§ **YOUR TASK**
Only these lines of the data below are wanted: the one with "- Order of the", the one with "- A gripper", and any lines between them, each repeated exactly.

Saved entries
+ + +

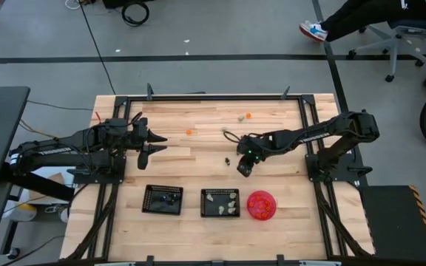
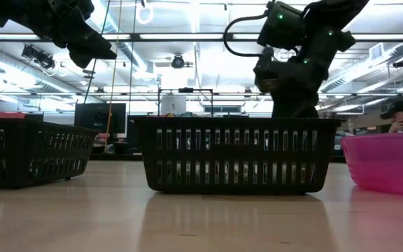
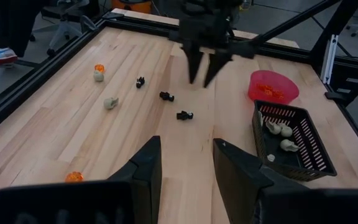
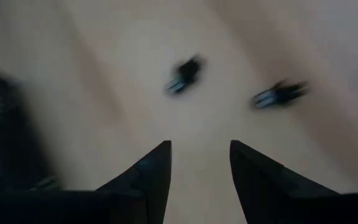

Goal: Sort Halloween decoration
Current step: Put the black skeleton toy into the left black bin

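Small Halloween trinkets lie loose on the wooden table. Three black ones lie near its middle, and two of them show blurred just ahead of my right gripper's fingers. Two cream ones and two orange ones lie farther off. My right gripper slants down above the table, open, with nothing between its fingers. My left gripper waits open at the table's left, well above the wood.
Along the near edge stand a black mesh tray with dark pieces, a second black tray with cream pieces, and a pink bowl with orange pieces. A black frame rail borders the table.
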Robot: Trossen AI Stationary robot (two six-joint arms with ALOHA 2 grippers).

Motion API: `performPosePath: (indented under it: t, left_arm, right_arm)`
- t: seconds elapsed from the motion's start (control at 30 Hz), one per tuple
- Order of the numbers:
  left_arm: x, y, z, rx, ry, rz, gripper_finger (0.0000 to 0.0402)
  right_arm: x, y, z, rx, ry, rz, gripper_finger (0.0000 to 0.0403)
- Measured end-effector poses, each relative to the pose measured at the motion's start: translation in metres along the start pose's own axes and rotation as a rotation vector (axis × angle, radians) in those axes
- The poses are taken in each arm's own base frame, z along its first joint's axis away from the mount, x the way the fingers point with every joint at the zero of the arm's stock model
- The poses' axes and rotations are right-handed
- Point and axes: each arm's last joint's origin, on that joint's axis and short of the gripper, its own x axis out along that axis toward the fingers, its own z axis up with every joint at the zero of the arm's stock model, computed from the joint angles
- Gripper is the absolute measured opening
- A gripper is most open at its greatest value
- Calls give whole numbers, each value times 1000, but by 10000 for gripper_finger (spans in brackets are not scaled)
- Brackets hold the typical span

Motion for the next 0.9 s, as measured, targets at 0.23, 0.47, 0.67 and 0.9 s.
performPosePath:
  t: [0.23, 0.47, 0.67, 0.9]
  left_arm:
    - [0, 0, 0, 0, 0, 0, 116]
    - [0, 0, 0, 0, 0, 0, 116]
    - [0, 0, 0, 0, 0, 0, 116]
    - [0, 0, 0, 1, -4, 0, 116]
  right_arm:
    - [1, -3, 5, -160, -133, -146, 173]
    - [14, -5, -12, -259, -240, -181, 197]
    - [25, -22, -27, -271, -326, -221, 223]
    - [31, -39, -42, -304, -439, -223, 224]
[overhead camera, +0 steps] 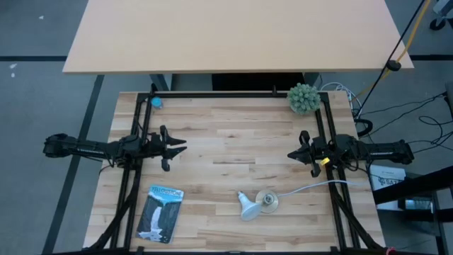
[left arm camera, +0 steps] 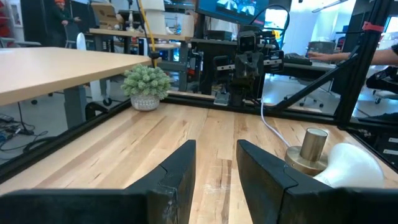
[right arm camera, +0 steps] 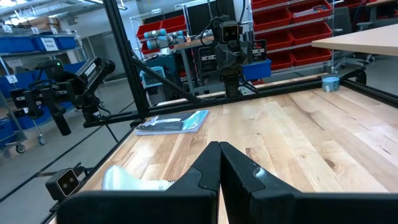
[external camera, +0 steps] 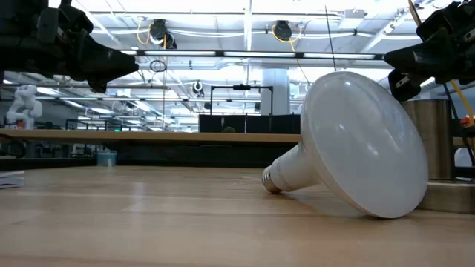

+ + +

§ **WRITTEN ANSWER**
- Order of the numbers:
  left_arm: x, y, z, rx, ry, rz, gripper_finger (0.0000 to 0.0402)
  right_arm: x, y, z, rx, ry, rz, gripper_finger (0.0000 to 0.0403)
- Measured end-effector poses, each relative to the pose measured at the motion's start: translation in metres along the start pose's own axes and rotation as a rotation vector (axis × angle, radians) in those axes
- The poses are taken in each arm's own base frame, z along its first joint's axis away from the mount, x the way the fingers point with every joint at the zero of the arm's stock model
- The poses' axes and rotations are right-handed
- Point and axes: each arm's last joint's origin, on that joint's axis and short of the gripper, its own x axis out along that axis toward the fingers, its own z axis up with every joint at the zero of the arm's stock model, computed from the joint angles
- Gripper is the absolute measured opening
- A gripper is most open at its greatest value

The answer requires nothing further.